→ RECORDS PROVIDED

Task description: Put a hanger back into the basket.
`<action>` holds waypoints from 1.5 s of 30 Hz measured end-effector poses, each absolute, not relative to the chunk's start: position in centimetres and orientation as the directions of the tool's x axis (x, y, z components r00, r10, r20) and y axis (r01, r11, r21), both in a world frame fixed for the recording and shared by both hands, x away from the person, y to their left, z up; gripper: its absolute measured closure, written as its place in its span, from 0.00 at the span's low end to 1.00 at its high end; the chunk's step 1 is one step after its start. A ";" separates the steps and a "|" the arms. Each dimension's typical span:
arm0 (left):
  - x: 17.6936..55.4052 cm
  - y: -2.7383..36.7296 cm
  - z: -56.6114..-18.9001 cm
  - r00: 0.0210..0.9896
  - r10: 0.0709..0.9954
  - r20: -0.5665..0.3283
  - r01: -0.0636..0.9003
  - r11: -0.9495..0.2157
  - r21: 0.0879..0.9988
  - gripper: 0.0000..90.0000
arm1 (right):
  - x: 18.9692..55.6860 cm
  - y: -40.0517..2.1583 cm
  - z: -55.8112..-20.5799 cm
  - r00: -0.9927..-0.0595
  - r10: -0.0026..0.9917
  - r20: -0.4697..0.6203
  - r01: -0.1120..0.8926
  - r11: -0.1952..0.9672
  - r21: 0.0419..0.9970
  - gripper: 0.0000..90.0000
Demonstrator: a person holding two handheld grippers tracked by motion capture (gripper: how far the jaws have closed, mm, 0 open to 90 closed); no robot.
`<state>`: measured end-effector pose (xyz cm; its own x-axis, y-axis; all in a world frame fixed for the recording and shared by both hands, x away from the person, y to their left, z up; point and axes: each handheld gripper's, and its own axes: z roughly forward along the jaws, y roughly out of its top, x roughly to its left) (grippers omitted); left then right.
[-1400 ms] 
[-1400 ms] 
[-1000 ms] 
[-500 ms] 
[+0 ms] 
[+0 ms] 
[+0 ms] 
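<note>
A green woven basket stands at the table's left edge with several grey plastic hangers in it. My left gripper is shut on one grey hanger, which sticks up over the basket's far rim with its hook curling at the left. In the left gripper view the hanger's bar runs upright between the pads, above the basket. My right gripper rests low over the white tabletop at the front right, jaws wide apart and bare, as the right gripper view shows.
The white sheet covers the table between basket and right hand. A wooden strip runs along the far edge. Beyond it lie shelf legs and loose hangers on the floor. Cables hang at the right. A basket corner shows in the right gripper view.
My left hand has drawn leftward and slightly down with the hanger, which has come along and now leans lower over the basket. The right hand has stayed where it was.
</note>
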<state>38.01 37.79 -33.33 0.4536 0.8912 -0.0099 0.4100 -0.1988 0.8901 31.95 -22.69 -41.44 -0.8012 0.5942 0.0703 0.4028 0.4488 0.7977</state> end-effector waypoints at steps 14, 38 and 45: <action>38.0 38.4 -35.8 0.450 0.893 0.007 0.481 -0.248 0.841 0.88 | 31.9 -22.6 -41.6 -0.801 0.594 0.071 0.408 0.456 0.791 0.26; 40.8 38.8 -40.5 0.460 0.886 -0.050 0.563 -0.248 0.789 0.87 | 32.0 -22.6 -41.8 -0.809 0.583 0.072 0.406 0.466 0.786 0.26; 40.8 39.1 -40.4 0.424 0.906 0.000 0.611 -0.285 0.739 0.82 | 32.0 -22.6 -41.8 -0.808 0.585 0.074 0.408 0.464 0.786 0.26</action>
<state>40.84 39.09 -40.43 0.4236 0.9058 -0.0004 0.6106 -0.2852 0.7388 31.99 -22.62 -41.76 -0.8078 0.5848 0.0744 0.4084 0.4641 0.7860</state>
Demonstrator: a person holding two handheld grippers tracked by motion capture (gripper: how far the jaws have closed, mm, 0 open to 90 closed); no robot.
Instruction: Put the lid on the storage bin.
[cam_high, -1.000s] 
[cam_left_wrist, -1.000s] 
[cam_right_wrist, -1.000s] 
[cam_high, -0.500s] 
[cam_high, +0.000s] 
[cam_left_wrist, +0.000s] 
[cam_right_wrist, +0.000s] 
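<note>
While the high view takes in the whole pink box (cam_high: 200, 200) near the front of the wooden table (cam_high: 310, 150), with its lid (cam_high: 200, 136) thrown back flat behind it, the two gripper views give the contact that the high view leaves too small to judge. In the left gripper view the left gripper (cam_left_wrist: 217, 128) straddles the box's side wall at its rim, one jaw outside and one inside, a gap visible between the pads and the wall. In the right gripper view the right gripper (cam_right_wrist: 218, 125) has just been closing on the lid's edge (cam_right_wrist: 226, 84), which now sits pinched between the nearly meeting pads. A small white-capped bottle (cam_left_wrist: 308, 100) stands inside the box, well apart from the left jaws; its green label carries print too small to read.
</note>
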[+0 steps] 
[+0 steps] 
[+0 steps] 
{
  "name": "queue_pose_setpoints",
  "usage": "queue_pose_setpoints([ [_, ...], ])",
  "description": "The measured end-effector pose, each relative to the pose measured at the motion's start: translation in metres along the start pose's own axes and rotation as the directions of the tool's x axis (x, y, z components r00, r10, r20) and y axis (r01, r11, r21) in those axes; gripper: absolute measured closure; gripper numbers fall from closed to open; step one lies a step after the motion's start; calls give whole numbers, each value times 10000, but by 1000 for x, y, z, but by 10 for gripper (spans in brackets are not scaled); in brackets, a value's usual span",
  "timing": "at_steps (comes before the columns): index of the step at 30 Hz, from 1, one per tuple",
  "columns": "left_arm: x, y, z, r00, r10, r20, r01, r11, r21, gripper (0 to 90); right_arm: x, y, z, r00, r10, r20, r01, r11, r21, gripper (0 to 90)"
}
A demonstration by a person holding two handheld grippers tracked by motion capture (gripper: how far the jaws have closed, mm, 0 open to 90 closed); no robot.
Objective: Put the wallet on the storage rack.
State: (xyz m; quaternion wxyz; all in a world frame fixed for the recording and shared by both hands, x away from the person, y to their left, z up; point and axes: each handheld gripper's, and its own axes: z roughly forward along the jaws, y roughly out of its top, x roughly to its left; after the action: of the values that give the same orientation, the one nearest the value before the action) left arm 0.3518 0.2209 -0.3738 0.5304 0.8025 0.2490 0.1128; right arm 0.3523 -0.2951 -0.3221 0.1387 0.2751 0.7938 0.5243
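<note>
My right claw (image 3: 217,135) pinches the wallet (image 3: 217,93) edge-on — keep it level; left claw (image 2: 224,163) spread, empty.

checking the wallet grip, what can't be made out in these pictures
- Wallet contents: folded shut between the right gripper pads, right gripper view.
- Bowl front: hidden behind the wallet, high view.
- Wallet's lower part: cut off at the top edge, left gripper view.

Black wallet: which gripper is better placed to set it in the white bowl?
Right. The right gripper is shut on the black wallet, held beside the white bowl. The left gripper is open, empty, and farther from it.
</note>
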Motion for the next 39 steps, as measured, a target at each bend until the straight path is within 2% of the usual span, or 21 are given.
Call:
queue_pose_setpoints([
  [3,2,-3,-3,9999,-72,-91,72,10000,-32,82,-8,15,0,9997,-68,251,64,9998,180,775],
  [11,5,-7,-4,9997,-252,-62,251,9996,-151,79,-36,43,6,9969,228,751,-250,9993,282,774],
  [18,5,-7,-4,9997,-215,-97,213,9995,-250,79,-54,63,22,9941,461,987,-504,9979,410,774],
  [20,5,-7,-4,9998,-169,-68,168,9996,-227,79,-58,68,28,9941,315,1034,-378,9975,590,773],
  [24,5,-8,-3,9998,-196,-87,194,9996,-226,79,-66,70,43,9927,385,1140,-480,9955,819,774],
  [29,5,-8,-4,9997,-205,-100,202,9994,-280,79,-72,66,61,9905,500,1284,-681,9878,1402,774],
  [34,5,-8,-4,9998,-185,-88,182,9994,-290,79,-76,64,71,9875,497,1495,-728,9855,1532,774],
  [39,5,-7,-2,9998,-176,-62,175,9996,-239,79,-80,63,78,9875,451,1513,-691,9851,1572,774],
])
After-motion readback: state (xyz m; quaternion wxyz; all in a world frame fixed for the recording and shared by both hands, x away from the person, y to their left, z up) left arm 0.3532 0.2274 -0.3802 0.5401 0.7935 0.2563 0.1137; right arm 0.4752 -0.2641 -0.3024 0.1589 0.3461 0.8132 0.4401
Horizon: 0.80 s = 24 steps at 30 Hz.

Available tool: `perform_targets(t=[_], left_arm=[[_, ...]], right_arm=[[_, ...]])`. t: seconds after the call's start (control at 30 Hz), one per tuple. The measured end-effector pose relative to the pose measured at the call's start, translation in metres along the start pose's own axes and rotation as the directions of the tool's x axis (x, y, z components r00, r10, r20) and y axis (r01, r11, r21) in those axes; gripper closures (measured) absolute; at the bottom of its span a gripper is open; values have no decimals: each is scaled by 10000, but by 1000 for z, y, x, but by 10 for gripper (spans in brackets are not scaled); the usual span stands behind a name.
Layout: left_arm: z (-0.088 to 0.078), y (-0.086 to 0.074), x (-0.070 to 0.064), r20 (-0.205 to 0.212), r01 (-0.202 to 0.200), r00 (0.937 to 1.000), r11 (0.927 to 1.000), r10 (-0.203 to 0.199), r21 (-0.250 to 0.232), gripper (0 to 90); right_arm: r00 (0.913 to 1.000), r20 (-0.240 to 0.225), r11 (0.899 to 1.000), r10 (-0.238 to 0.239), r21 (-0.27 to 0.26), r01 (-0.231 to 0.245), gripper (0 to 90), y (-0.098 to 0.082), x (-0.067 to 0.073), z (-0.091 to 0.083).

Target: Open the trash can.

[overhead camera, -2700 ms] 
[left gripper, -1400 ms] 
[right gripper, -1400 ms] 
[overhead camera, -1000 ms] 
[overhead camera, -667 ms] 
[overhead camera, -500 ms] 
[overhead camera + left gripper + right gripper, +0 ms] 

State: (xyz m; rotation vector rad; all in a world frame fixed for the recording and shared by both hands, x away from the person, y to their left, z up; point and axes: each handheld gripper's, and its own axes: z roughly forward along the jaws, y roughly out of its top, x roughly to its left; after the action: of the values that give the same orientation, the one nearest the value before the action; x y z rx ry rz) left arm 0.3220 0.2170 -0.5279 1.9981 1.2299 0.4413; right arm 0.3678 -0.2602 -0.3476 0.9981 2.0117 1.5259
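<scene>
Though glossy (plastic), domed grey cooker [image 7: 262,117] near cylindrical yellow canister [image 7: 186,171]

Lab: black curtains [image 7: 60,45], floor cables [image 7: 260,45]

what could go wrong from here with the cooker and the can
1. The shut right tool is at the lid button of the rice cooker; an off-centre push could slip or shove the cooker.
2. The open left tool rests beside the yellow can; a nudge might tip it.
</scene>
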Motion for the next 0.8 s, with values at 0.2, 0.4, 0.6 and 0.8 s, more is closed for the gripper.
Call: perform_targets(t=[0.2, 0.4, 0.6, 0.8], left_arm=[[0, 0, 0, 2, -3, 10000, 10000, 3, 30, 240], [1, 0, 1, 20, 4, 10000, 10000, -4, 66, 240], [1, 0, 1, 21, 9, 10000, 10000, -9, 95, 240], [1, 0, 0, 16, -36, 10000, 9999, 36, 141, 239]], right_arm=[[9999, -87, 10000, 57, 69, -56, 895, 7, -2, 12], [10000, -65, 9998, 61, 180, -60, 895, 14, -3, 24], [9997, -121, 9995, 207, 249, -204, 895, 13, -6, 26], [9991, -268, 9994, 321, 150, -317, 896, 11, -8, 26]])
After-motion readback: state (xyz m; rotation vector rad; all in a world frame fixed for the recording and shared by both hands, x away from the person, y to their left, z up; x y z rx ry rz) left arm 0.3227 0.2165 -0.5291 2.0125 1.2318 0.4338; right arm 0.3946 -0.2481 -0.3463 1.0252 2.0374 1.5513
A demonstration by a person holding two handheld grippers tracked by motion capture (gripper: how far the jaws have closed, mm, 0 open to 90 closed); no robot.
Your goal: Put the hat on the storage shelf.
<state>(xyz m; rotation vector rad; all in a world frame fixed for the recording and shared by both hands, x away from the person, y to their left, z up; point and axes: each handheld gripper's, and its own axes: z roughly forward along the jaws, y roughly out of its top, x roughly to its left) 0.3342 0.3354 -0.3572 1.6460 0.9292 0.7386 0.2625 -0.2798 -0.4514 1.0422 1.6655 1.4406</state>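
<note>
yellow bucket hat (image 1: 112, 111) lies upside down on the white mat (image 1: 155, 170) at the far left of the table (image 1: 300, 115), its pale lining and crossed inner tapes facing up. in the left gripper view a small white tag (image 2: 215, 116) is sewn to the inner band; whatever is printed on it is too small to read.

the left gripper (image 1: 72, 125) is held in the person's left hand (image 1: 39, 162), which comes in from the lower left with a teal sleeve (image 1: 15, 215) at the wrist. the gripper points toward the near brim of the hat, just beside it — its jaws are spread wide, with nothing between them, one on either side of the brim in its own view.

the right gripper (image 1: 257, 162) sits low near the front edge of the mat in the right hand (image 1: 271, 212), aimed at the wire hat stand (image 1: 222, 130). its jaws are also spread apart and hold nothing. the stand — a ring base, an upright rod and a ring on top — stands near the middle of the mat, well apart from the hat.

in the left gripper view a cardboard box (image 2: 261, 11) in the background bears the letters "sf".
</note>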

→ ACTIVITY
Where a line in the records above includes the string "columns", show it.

→ SOLUTION TO THIS PROBLEM
  "timing": "at_steps (comes before the columns): index of the step at 30 Hz, from 1, one per tuple",
  "columns": "left_arm: x, y, z, r00, r10, r20, r01, r11, r21, gripper (0 to 90); right_arm: x, y, z, r00, r10, r20, r01, r11, r21, gripper (0 to 90)"

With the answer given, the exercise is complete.